• **Instructions to follow**
Once the line with "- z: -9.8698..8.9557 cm" is found in the entries below, repeat it and each following line exactly, up to and including the line with "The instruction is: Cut". Add no other lines.

• **Exercise material**
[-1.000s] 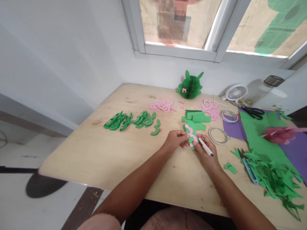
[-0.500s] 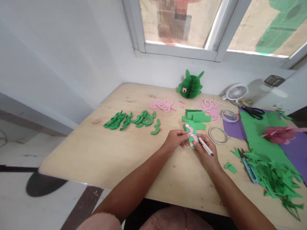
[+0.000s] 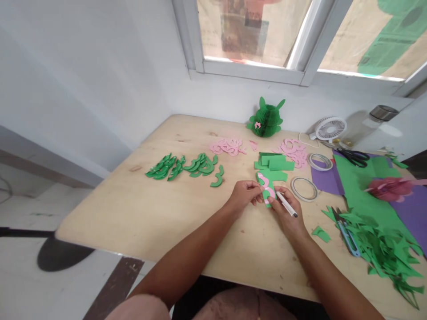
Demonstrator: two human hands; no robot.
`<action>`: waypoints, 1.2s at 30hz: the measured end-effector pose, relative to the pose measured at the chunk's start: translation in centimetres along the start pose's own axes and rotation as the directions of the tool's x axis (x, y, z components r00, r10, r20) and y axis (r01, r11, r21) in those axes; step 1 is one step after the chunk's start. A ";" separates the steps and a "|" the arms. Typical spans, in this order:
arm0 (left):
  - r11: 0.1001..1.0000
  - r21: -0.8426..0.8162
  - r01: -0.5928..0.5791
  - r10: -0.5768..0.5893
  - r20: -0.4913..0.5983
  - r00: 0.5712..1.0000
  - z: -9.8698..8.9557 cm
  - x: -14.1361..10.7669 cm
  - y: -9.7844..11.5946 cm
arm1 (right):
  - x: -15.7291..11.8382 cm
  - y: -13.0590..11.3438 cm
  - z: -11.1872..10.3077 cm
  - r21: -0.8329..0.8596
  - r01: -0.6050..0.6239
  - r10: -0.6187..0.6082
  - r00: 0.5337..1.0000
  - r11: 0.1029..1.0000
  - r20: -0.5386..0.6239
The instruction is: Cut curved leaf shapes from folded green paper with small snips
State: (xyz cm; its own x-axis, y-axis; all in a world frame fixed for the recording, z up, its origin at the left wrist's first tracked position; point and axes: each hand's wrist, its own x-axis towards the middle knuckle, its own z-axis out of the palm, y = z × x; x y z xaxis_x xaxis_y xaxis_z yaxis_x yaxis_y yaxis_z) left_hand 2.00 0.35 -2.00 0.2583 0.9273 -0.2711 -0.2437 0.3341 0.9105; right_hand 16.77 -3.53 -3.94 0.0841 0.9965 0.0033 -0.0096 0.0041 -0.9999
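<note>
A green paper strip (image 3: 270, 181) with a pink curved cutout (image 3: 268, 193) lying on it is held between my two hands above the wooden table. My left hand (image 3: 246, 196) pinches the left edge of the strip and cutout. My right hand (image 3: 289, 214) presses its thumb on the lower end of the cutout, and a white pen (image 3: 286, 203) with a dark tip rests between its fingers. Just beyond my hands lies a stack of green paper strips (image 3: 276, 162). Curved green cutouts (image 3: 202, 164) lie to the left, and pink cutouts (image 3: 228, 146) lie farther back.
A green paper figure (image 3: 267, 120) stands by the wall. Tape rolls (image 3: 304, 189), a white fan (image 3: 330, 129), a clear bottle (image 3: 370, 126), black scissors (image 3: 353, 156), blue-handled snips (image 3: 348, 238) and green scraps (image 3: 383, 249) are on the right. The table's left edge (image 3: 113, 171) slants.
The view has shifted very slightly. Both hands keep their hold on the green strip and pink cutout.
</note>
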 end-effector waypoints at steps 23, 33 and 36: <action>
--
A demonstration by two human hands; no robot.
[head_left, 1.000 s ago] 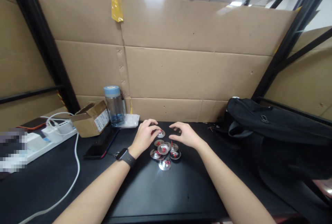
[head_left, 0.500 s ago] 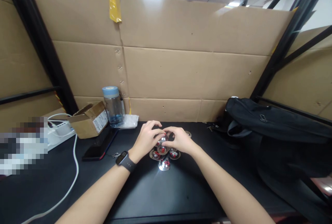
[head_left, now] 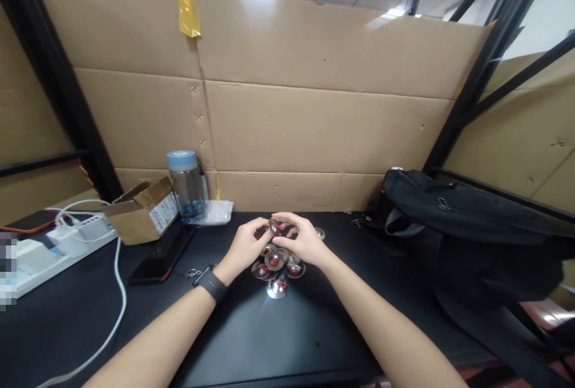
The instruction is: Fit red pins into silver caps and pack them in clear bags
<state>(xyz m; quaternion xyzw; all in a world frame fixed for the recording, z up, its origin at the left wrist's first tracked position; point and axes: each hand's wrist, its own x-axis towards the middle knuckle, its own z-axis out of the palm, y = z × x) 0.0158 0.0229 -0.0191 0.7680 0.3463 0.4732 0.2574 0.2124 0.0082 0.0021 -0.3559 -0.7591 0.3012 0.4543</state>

• **Your response**
  - z: -9.8698..8.9557 cm
  - x: -14.1361..10.7669 cm
  - y: -9.7844..11.5946 cm
arm1 (right):
  - x: -15.7291..11.8382 cm
  - y: -13.0590..11.3438 cm
  - z: -11.1872..10.3077 cm
  - r21: -0.8329..0.8596
  - r01: -0.6050..0.6239
  - r10: -0.6187..0.6082
  - r00: 0.5337..1.0000
  - r11: 0.1029..1.0000
  - r20: -0.5386..0.6239
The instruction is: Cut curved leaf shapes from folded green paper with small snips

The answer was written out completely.